By 11 p.m., the fire was a couple of miles from Show Low. “Nothing is going to stop it [from reaching the city].... We will have a lot of fire in town,” fire official Jim Paxon said.

A smaller fire had burned to within six miles of the Rodeo fire, and officials said they assumed the two blazes would merge by today. Fire information officer Rob Deyerberg said that then the blaze would move faster and burn more fuel, making it harder to fight. “If it merges it just gets worse.”

Two years ago, new philosophies emerged about the merits of controlled burns to prevent disasters like this.

For decades, Americans listened to Smokey Bear, subscribing to the strict theory that all forest fires were bad. In 1988, when government officials let a wildfire sweep through nearly a million acres of Yellowstone National Park, the public was outraged and the incident opened the door to reconsidering the nation’s fire policy.

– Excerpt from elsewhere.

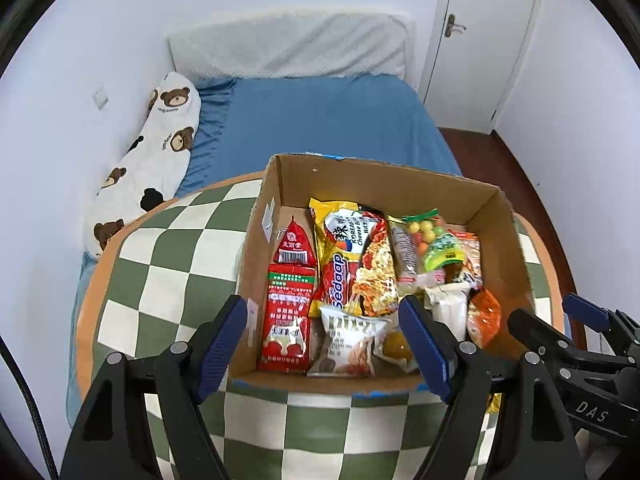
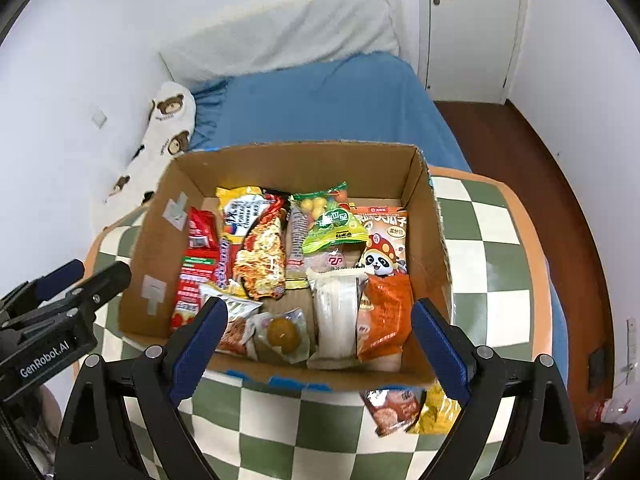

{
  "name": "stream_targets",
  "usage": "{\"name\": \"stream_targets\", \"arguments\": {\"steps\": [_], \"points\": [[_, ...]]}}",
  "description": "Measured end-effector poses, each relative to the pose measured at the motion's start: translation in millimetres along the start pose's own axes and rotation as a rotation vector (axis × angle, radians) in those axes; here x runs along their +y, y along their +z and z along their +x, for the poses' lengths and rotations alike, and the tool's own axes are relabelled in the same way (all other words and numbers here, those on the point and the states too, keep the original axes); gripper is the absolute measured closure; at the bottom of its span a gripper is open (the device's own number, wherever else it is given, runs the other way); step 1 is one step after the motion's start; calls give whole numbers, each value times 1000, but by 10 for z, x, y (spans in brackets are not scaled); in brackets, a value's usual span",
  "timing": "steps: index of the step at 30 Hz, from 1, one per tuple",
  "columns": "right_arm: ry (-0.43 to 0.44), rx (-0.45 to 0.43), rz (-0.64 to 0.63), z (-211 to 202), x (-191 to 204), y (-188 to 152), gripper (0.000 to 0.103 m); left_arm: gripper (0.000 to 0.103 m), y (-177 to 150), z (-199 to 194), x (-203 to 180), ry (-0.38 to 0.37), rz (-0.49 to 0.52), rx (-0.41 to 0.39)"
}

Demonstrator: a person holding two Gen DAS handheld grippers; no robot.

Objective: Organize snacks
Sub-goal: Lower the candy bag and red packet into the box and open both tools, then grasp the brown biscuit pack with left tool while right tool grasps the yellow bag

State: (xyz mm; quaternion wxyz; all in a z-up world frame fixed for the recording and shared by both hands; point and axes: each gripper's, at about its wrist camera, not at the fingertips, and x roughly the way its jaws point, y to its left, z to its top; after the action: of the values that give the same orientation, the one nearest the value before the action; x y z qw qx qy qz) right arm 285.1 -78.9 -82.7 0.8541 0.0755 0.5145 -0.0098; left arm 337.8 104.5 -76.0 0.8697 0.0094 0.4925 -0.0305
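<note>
Bedroom walls and a blue bed frame the checkered worktop (image 2: 480, 240). Both the left hand-held gripper (image 1: 320, 344) and right hand-held gripper (image 2: 320, 344) hover spread wide, grasping nothing, at the near edge of the cardboard box (image 2: 436, 248) packed with snacks (image 2: 260, 256). Two packets (image 2: 404, 408) lie outside; reaching for them carelessly could knock the box's near wall or crush them.

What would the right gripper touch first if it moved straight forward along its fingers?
Probably the snacks at the near end of the cardboard box: the right gripper points at the clear packet with a yellow ball and the white packet beside it. Depth is unclear.
</note>
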Motion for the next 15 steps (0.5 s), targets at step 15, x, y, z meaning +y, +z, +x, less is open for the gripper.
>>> {"name": "stream_targets", "arguments": {"steps": [15], "points": [[-8, -109, 51, -787, 227, -552, 7, 26, -454, -686, 79, -8, 52, -109]]}}
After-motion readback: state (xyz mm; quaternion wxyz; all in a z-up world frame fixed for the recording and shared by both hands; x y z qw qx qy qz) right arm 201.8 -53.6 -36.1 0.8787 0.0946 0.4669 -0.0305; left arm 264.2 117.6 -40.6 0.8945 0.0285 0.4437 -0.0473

In 2000, the Clinton administration put forth a national fire plan that called for prescribed burns and forest thinning as effective fire prevention tools. But the controlled burns have been controversial.

In the summer of 2000, a controlled burn in New Mexico’s Bandelier National Monument backfired disastrously. It was poorly planned, understaffed and blew out of control.

The intentionally set fire burned 43,000 acres, destroyed facilities at the Los Alamos National Laboratory, leveled about 200 homes and fueled renewed public opposition to the practice. The government has paid more than $100 million in damages to businesses and homeowners.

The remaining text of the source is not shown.